Centre County drug court is up and running

After about two years of preparation, Centre County officials announced on Thursday that the drug court program is officially operating.

The drug court is a specialized program that takes a public health approach to dealing with addicted offenders who are of the greatest risk to themselves and the community. The court closely monitors participants throughout the intensive program in an effort to break the cycle of addiction and crime.

“It’s about saving lives and changing lives and reducing the recidivism that we see day to day,” Centre County District Attorney Bernie Cantorna said. “If we don’t do that, Centre County could easily become a county that is in crisis like others.”

The program is staffed to accommodate 25 participants who are referred or identified by officials within the criminal justice system. Participation in the program offsets any intermediate punishment sentence that a non-violent offender might be facing. There are several felony offenses that would render an offender ineligible, including homicide, violent crimes and sexual assaults.

After being accepted into the 18-month, four-phase program, the participant will begin with a 30-day, in-home detention period followed by intensive supervision by a case manager and probation officer.

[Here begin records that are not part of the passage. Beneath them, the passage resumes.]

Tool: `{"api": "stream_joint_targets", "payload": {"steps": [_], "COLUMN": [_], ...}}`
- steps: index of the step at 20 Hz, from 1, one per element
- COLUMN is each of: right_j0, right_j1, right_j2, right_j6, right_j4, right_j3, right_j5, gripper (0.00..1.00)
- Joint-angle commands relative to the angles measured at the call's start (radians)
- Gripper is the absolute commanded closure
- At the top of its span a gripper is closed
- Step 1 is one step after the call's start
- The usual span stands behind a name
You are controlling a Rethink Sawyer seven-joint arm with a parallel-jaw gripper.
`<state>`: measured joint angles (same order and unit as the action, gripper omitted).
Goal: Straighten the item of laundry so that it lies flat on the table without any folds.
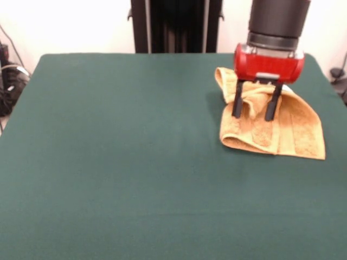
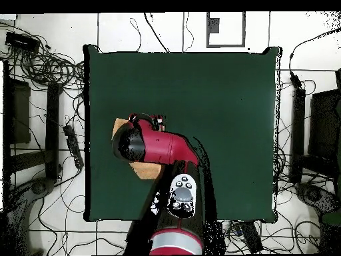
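You had a wide counter (image 1: pixel 119 162) with a plain dark green cloth-like top in front of you, and nearly all of it lay bare. In the front view the towel (image 1: pixel 293 130) sat near the far right corner, an orange-tan terry piece bunched into folds, with a rolled hump at its far end and flatter layers spreading toward the near right. A paler woven band ran across the flatter part.

Your tool (image 1: pixel 255 108) hung directly over the hump, its red housing under a dark grey cylinder. The two black fingers (image 1: pixel 237 100) stood apart and pointed straight down, straddling a raised fold of the cloth. The fold rose between them, but I could not tell whether the fingertips pressed the cloth or only stood beside it; nothing looked clamped.

From overhead, the red arm (image 2: pixel 163 148) reached from the bottom edge across the counter (image 2: pixel 220 87) and covered most of the towel (image 2: pixel 120 125), which peeked out near the left edge.

Around the counter the floor (image 2: pixel 160 30) was pale, with dark lines crossing it. Black cables (image 2: pixel 46 67) lay tangled at both sides, and dark equipment stood along the left and right edges. In the front view the black pedestal (image 1: pixel 176 26) stood behind the counter against a white wall (image 1: pixel 70 24).
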<state>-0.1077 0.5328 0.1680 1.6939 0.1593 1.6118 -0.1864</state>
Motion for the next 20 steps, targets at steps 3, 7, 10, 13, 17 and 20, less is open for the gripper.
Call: {"api": "stream_joint_targets", "payload": {"steps": [3,7,10,13,17,20], "right_j0": [0.040,0.056,0.096,0.110,0.117,0.121], "right_j1": [-0.122,-0.166,-0.201,-0.225,-0.257,-0.254], "right_j2": [-0.087,-0.083,-0.113,-0.119,-0.129,-0.142], "right_j6": [0.149,0.127,0.097,0.085,0.080,0.085], "right_j4": [0.035,0.008,-0.017,-0.028,-0.034,-0.034], "right_j3": [-0.098,-0.107,-0.110,-0.124,-0.139,-0.123], "right_j5": [-0.086,-0.083,-0.056,-0.052,-0.076,-0.092], "gripper": [0.00,0.00,0.00,0.00,0.00,0.00]}}
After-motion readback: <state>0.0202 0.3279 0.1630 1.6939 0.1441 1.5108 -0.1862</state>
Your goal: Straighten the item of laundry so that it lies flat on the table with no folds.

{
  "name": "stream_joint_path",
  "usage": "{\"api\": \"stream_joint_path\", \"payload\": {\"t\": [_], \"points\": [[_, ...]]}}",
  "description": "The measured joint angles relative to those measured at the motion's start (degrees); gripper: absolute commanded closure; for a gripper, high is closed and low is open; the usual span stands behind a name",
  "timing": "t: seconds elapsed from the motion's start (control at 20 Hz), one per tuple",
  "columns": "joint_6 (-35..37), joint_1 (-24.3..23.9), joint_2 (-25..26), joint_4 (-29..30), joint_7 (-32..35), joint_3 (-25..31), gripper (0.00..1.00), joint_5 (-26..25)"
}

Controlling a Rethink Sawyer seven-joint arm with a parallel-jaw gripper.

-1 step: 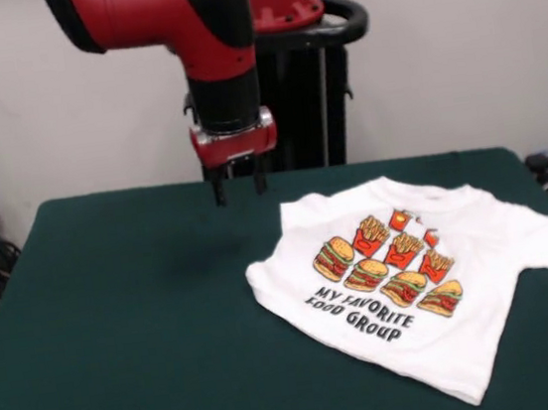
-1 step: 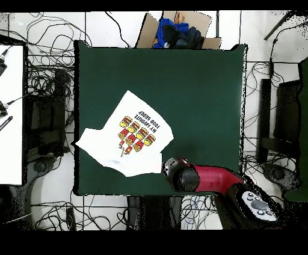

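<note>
We see the T-shirt (image 1: 419, 282) spread print-up on the green table (image 1: 130, 333), our gripper (image 1: 237, 183) raised beside it, fingers parted, grasping nothing.

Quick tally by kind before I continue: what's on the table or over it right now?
T-shirts: 1, printed side up
Grippers: 1, above the table, beside the shirt, holding nothing
Tables: 1, dark green
Total: 3

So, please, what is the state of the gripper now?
Gripper: open, holding nothing, raised above the table, apart from the T-shirt.
</note>
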Motion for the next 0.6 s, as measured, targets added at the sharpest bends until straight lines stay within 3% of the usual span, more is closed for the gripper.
{"api": "stream_joint_path", "payload": {"t": [0.6], "points": [[-4.54,3.36,-0.34,3.76,0.00,-0.36,0.00,0.01]]}}
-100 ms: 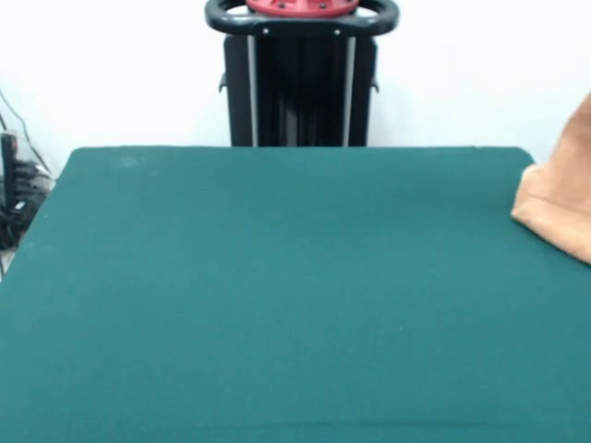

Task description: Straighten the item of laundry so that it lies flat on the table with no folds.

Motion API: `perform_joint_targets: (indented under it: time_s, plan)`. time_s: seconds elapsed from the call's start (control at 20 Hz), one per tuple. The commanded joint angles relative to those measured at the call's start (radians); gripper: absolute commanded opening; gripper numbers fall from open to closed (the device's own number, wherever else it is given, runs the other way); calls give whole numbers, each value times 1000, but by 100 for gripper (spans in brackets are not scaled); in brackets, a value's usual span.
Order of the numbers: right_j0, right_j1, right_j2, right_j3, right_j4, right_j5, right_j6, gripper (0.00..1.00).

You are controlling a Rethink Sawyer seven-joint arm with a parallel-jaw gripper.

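The table (277, 305) fills most of the front view, a broad stretch of dark green felt-like cloth running from the lower edge up to a straight far edge just above the middle of the picture.

The towel (561, 198) shows only in part, at about three o'clock, cut off by the right border of the picture. It is light orange-tan with a soft terry look. Its lower part rests on the green cloth near the table's far right corner, ending in a rounded, blunt corner that points toward nine o'clock. Its upper part rises above the table's far edge and stands out against the pale wall (whether it is draped, lifted or bunched there cannot be told, since the rest lies outside the picture). No border band or label can be made out on the part that shows.

At twelve o'clock stands the robot's pedestal (301, 88), a black upright column with two pale vertical strips, topped by a black ring and a red base piece at the very top edge. At about nine o'clock, off the table's left edge, a tangle of dark cables (18, 198) sits against the wall.

The gripper does not appear anywhere in this view, so its opening and whether it has hold of anything cannot be told.
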Motion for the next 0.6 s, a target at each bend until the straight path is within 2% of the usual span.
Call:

The participant will attend recovery support meetings, receive counseling and submit a drug test three times per week.

A relapse does not automatically disqualify a participant from the program and the assigned treatment team treats violations on a case-by-case basis, Gene Lauri, Criminal Justice Planning director, said.

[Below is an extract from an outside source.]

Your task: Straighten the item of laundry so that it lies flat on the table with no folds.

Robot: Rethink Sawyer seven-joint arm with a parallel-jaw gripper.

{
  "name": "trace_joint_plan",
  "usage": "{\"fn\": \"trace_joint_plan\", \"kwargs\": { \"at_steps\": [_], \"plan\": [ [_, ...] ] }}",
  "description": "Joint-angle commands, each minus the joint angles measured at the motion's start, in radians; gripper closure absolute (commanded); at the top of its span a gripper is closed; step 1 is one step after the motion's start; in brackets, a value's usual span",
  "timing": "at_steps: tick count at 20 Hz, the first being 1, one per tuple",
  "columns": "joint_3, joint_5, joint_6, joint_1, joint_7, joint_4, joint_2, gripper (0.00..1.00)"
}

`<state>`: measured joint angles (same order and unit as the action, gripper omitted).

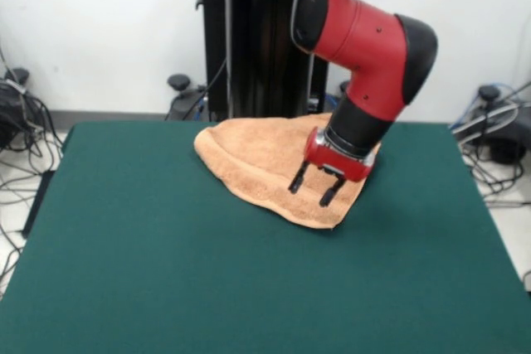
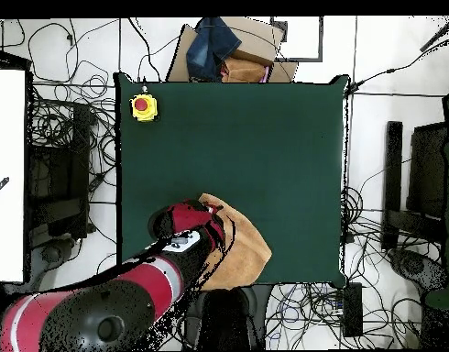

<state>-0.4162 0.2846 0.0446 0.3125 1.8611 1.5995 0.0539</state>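
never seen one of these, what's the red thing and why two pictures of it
The red and black thing is a robot arm with a claw at its tip. One picture looks across the table at the robot; the other looks straight down from above, so the sides are swapped. On the green table lies an orange-tan towel, bunched and folded near the robot's edge. The claw is open and hangs just over the towel, holding nothing. The yellow box with a red button, seen from above, sits at a far corner.
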Motion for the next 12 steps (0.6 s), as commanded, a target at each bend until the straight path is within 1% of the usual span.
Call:
{"fn": "trace_joint_plan", "kwargs": {
  "at_steps": [1, 6, 12],
  "plan": [
    [0.033, 0.131, 0.048, 0.016, 0.301, 0.042, -0.048, 0.0],
    [0.037, 0.184, 0.035, 0.046, 0.308, 0.051, -0.07, 0.0],
    [0.029, 0.277, 0.025, 0.102, 0.332, 0.044, -0.111, 0.0]
  ]
}}
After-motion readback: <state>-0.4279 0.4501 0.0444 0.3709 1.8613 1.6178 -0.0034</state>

“This is meant to be a non-adversarial court program,” Lauri said. “There is a strong expectation that a participant will show up for meetings and counseling, but the program is based on the recognition that addiction is a disease.”

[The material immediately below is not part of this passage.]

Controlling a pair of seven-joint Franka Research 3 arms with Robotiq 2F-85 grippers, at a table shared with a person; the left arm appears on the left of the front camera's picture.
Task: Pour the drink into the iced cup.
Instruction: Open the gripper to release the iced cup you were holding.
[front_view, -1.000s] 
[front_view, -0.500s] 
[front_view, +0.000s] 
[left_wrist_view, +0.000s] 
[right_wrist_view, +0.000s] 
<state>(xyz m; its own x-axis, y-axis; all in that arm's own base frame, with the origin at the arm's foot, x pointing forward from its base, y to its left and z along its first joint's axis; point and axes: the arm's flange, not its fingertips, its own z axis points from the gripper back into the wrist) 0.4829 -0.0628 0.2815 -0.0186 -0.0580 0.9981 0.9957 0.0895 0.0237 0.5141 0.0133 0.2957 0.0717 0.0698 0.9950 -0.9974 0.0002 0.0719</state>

Nationwide, there are just more than 3,000 drug courts that have demonstrated the ability to reduce the recidivism rate by up to 26 percent, which could result in public savings of up to about $6,700 per participant, according to the National Institute for Justice.

In October, Center County received a federal grant of $400,000 to start the drug court, and according to Centre County Commissioner Michael Pipe, the county will assess the taxpayer savings as the program progresses.

While the fiscal implications of the program were a priority for county officials, Cathy Arbogast, program administrator for Centre County Drug and Alcohol, said the drug court equips the county with a valuable tool to deal with addiction.

“This is an incredible opportunity to work with individuals who are managing the chronic disease of addiction,” Arbogast said. “It provides one more option to meet the unique needs of individuals who are coming to us and need assistance.”

The drug court staff is reviewing referrals and expects to have the first participants in the coming weeks.